Enfin, le dernier volet de mon programme de recherche est consacré à une meilleure compréhension du "problème de l'expansion". Il s'agit de la tendance de l'effet de taille d'une intervention à diminuer, voire à disparaître, lorsque cette intervention est étendue pour toucher une population de bénéficiaires plus vaste (et plus diversifiée). Dans une récente étude (Agostinelli, Avitabile et Bobba, R&R JPE), nous contribuons au débat sur les défis de l'expansion des interventions en éducation. Nous utilisons une étude de cas portant sur un programme de mentorat évalué à grande échelle au Chiapas, l'État le plus pauvre du Mexique. L'analyse englobe deux expériences de terrain indépendantes et saisit une opportunité unique pour tirer des enseignements de la mise en œuvre de la même intervention par le gouvernement.

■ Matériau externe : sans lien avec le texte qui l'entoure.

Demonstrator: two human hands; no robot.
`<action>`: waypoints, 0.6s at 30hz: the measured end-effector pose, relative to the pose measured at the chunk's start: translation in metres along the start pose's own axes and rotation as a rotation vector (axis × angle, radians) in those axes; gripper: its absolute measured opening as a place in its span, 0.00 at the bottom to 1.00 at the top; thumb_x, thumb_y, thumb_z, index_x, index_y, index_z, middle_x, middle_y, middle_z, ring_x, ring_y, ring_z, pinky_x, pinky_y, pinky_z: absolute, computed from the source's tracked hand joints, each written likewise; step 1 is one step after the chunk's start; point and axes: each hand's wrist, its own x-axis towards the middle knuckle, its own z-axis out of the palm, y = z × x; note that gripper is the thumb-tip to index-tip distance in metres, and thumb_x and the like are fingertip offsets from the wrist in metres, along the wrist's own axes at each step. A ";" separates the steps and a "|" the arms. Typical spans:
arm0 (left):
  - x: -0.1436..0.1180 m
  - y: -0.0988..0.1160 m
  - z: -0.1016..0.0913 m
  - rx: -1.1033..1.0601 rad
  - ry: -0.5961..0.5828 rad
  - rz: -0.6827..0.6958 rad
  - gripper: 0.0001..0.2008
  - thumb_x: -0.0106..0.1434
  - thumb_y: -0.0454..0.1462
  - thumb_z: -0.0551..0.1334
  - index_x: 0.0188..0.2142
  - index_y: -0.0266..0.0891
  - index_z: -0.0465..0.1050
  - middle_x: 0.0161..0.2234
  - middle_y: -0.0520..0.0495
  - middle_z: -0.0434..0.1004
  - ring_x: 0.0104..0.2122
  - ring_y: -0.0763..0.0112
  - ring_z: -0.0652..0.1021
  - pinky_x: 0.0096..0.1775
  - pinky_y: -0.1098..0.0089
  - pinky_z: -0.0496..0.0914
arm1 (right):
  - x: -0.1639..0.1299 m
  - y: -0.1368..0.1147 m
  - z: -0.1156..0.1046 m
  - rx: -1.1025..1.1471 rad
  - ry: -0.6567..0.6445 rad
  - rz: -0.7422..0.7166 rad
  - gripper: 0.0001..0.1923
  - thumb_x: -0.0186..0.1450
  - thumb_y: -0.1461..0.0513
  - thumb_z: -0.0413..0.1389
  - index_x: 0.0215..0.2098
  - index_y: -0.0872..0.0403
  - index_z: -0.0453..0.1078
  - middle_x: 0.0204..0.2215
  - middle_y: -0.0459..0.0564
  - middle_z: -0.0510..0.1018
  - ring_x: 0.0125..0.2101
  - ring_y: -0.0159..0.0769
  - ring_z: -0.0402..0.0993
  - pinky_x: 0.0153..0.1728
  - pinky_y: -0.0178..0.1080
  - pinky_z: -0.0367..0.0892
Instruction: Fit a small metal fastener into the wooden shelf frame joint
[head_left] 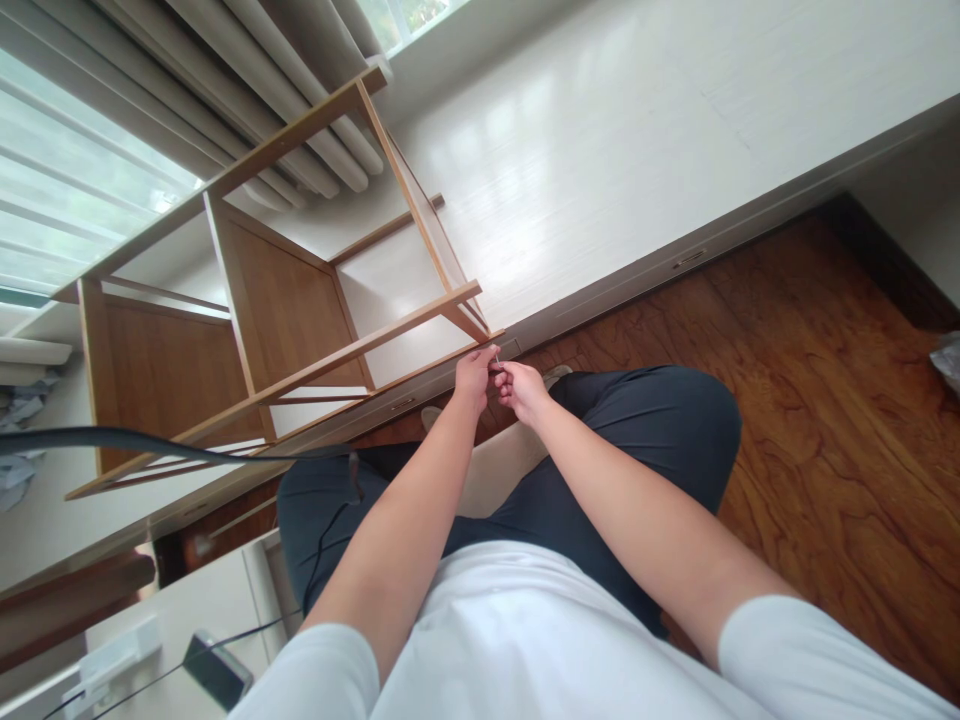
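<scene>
A wooden shelf frame [345,380] lies on its side on a white window bench [600,150], its near corner just beyond my hands. My left hand [472,380] is closed, fingertips drawn together by that corner. My right hand [523,392] meets it from the right, thumb and finger pinching a small thin shiny piece [497,360]. The piece is too small to name. Whether the left fingers hold it too, or something else, is hidden. The fingertips of both hands almost touch.
Grey curtains [277,90] hang behind the frame by the window. A dark strap or cable [187,445] crosses the left side. Lower left, a phone [217,668] lies on a white surface [187,600] beside a white power strip [112,660]. Wooden floor [810,420] stretches to the right.
</scene>
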 end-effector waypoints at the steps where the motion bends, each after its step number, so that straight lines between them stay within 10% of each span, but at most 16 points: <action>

Nos résultats fournissent des preuves convaincantes des facteurs socialement déterminés des interventions éducatives à grande échelle. Faisant suite à des travaux antérieurs sur le mécanisme centralisé d'attribution des écoles à Mexico, Bobba et al. (2023) quantifient l'effet d'une mise en œuvre contrefactuelle et pourtant réalisable de l'intervention en matière d'information à une échelle beaucoup plus grande. Les résultats de la simulation démontrent une hétérogénéité substantielle dans les réponses du côté de la demande, ce qui déclenche des déplacements au sein du mécanisme d'attribution. Les effets d'équilibre de l'intervention pourraient éventuellement entraver les trajectoires académiques ultérieures des étudiants performants et issus de milieux défavorisés.